Invité de l'émission "Point de Vue" sur la RTS ce dimanche 10 mai 2026, Moustapha Ka, nouveau président de l'Office national de lutte contre la fraude et la corruption (OFNAC), a dressé un constat alarmant sur le respect des obligations de déclaration de patrimoine par les hautes autorités de l'État.
"Pour les autorités ministérielles qui n'ont pas encore satisfait à leur obligation de déclaration de patrimoine, nous les invitons à se conformer à la loi de façon solennelle", a déclaré Moustapha Ka, précisant que seulement neuf ministres sont actuellement à jour dans leurs déclarations.
Le président de l'OFNAC a détaillé les sanctions encourues par les assujettis défaillants : des peines de prison allant de six mois à quatre ans d'emprisonnement, une amende égale au tiers du dernier patrimoine déclaré, et une interdiction d'exercer une fonction publique.

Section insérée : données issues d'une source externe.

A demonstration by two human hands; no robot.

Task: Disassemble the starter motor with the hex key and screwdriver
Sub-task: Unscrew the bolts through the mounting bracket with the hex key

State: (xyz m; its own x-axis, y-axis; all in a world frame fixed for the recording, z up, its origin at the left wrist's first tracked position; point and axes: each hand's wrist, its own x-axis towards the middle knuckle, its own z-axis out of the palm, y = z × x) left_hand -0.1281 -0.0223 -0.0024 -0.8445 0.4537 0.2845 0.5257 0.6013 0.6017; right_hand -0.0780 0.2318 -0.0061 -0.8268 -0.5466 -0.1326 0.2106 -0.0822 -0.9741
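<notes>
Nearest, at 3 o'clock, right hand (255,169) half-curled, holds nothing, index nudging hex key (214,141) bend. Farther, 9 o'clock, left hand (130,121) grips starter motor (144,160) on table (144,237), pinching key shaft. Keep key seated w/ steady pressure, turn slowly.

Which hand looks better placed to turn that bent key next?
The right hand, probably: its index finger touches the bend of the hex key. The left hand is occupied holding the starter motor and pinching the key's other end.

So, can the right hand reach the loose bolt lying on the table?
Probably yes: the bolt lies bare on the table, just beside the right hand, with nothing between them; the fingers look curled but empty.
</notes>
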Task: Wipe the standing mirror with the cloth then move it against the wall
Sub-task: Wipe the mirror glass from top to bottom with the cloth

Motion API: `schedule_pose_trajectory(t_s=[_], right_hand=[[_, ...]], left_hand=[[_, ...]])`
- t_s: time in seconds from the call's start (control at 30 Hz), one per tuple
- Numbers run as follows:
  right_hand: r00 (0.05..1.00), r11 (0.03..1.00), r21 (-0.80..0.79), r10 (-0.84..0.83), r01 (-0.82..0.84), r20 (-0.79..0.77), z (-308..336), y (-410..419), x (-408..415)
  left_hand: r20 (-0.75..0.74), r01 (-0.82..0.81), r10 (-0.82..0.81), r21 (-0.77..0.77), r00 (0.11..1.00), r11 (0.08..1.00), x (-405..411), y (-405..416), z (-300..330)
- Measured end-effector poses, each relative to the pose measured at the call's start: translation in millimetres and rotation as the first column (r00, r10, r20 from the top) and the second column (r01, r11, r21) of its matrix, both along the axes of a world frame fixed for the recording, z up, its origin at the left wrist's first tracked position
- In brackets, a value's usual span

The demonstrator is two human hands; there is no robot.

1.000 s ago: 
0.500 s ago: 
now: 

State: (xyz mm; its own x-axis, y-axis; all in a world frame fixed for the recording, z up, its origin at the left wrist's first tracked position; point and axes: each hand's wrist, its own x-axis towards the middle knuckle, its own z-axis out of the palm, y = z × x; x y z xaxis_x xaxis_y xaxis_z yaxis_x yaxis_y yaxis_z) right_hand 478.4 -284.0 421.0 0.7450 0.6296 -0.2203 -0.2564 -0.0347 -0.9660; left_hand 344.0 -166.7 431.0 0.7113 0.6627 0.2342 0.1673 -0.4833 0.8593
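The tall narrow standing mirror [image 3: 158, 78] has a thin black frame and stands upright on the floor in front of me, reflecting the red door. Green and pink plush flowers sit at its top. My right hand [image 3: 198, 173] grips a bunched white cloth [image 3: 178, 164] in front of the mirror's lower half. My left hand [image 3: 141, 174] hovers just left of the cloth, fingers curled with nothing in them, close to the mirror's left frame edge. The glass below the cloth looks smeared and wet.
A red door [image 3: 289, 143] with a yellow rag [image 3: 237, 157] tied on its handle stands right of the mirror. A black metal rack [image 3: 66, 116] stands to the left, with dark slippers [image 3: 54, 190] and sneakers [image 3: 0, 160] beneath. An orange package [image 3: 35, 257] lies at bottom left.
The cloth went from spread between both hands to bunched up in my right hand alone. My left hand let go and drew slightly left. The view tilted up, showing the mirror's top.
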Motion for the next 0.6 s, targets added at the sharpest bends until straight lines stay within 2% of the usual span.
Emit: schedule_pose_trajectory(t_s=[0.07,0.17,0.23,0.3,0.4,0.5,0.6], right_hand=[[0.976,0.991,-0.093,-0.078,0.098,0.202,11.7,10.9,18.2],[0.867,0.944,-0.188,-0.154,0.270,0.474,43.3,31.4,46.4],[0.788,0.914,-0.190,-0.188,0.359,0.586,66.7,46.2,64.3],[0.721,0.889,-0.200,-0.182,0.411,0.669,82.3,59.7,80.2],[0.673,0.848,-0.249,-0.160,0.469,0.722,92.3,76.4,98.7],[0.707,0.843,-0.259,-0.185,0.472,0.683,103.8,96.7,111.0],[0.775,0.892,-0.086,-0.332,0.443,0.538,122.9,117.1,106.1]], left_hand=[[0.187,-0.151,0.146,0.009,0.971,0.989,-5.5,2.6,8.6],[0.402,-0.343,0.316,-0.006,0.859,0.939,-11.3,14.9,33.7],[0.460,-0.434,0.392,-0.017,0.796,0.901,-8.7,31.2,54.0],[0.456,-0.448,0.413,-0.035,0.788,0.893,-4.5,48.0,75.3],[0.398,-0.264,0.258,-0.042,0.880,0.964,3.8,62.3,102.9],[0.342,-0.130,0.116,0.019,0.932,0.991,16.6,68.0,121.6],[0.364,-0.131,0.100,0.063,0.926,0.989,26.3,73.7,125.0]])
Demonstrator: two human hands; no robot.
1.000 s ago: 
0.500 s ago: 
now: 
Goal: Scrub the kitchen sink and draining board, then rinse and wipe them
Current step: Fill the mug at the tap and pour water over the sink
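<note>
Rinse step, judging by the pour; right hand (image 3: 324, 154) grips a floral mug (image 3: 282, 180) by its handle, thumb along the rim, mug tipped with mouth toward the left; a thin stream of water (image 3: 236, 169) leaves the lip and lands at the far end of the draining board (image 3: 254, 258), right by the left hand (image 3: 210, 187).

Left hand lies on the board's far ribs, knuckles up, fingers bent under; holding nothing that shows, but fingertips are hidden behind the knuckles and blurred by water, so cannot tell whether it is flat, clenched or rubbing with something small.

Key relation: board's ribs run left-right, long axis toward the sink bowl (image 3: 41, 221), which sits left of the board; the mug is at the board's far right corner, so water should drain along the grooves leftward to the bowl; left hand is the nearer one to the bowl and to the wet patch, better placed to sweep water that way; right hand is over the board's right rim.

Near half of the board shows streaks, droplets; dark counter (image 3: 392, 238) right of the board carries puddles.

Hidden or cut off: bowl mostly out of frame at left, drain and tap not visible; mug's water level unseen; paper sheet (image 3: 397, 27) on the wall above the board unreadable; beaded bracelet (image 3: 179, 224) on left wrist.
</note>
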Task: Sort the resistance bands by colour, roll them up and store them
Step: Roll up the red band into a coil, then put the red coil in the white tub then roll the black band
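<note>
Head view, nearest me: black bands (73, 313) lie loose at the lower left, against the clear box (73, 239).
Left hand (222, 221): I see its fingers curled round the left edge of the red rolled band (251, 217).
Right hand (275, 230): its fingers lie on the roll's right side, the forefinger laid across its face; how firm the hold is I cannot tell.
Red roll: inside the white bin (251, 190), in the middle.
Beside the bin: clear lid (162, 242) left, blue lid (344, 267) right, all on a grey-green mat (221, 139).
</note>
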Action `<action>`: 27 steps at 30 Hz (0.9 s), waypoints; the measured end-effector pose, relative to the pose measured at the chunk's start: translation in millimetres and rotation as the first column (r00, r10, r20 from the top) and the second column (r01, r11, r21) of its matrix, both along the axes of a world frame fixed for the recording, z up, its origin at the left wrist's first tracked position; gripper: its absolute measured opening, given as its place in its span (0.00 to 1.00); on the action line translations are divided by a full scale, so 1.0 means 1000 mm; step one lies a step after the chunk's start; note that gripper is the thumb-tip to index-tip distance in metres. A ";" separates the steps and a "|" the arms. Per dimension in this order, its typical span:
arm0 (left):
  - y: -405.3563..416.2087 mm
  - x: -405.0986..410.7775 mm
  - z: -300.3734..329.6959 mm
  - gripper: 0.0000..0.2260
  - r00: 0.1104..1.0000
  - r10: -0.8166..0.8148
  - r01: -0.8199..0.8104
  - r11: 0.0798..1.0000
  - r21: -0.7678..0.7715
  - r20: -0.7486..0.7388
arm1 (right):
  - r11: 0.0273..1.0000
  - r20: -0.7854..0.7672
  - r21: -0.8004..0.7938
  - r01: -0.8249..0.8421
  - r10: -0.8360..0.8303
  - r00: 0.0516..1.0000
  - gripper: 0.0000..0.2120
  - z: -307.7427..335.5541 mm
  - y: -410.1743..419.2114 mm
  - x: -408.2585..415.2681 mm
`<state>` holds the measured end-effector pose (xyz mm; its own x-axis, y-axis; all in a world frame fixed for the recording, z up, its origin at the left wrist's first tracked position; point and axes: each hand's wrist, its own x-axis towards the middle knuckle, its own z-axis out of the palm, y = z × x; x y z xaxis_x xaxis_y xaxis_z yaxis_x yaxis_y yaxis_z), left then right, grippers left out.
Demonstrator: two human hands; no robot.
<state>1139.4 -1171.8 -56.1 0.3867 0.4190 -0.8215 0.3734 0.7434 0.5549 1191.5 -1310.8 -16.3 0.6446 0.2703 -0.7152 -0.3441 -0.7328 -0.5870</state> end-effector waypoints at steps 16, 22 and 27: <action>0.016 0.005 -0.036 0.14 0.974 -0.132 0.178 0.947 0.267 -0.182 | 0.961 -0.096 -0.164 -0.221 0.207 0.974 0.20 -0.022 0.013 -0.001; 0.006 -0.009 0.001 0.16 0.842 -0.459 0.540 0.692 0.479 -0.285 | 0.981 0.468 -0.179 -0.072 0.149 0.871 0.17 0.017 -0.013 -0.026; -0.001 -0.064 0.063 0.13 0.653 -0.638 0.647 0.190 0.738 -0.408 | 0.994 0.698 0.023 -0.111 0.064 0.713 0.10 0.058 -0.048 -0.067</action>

"Si bien évidemment on constate qu'il y a un refus persistant ou une volonté manifeste de ne pas déclarer, toutes ces sanctions seront mises en application", a-t-il averti. Moustapha Ka a également souligné que l'absence de transmission des listes nominatives par certaines institutions ne constitue pas un motif d'exonération pour les assujettis, "la loi étant supposée connue de tous".
L'OFNAC dispose d'un "tableau de bord consulté tous les jours" et promet que "le moment opportun, les noms seront publiés et les sanctions seront appliquées", concernant aussi bien les ministres que les chefs d'institution défaillants sous l'ancien et le nouveau dispositif.